- Task requirements
Copy out the listing below, keeping every character as is.

- Dataset section
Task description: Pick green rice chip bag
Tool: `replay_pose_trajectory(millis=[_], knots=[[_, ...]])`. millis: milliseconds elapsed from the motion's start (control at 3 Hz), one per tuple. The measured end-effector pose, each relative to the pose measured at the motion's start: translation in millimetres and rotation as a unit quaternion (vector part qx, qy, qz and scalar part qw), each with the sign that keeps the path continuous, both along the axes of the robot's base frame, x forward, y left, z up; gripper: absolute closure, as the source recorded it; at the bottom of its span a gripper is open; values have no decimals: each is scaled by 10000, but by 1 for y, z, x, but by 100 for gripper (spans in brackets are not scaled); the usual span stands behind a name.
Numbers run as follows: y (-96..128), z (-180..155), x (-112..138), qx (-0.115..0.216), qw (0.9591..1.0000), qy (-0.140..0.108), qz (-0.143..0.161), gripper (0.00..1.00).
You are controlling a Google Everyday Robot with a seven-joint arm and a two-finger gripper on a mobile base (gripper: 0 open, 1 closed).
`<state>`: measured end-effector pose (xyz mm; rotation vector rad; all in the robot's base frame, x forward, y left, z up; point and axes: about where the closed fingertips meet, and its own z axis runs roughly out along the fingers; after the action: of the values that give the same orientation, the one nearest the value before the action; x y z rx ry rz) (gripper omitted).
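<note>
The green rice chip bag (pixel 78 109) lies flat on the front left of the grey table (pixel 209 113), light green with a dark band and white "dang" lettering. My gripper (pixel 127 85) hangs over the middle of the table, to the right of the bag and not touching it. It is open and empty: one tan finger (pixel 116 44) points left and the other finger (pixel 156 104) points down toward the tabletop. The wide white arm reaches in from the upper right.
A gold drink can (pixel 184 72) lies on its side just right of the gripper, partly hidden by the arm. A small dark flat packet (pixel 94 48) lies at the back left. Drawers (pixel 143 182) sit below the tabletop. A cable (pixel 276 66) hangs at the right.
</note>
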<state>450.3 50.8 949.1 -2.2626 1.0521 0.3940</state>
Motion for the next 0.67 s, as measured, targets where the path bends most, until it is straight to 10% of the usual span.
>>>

- Answer
Task description: Pick green rice chip bag
Tool: `replay_pose_trajectory(millis=[_], knots=[[_, ...]])`. millis: milliseconds elapsed from the motion's start (control at 3 Hz), one per tuple. The measured end-effector pose, each relative to the pose measured at the motion's start: translation in millimetres and rotation as a unit quaternion (vector part qx, qy, qz and scalar part qw), each with the sign that keeps the path continuous, both along the axes of the robot's base frame, x forward, y left, z up; gripper: absolute closure, as the source recorded it; at the bottom of its span a gripper is open; values have no decimals: each is scaled by 10000, but by 1 for y, z, x, but by 100 for gripper (spans in brackets are not scaled); the usual span stands behind a name.
Numbers run as follows: y (-96..128), z (-180..155), x (-112..138), qx (-0.115..0.216), qw (0.9591..1.0000), qy (-0.140..0.108), qz (-0.143..0.161), gripper (0.00..1.00).
You are controlling a Google Everyday Robot with a seven-joint arm and a two-finger gripper on a mobile base (gripper: 0 open, 1 closed).
`<state>`: measured end-effector pose (xyz mm; rotation vector rad; all in the robot's base frame, x forward, y left, z up; point and axes: about where the closed fingertips meet, and its own z axis runs roughly out along the fingers; after the action: of the values that give the same orientation, the one nearest the value before the action; x y z rx ry rz) (gripper omitted).
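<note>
The green rice chip bag (pixel 78 109) lies flat on the front left of the grey table (pixel 209 113), light green with a dark band and white "dang" lettering. My gripper (pixel 127 85) hangs over the middle of the table, to the right of the bag and not touching it. It is open and empty: one tan finger (pixel 116 44) points left and the other finger (pixel 156 104) points down toward the tabletop. The wide white arm reaches in from the upper right.
A gold drink can (pixel 184 72) lies on its side just right of the gripper, partly hidden by the arm. A small dark flat packet (pixel 94 48) lies at the back left. Drawers (pixel 143 182) sit below the tabletop. A cable (pixel 276 66) hangs at the right.
</note>
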<state>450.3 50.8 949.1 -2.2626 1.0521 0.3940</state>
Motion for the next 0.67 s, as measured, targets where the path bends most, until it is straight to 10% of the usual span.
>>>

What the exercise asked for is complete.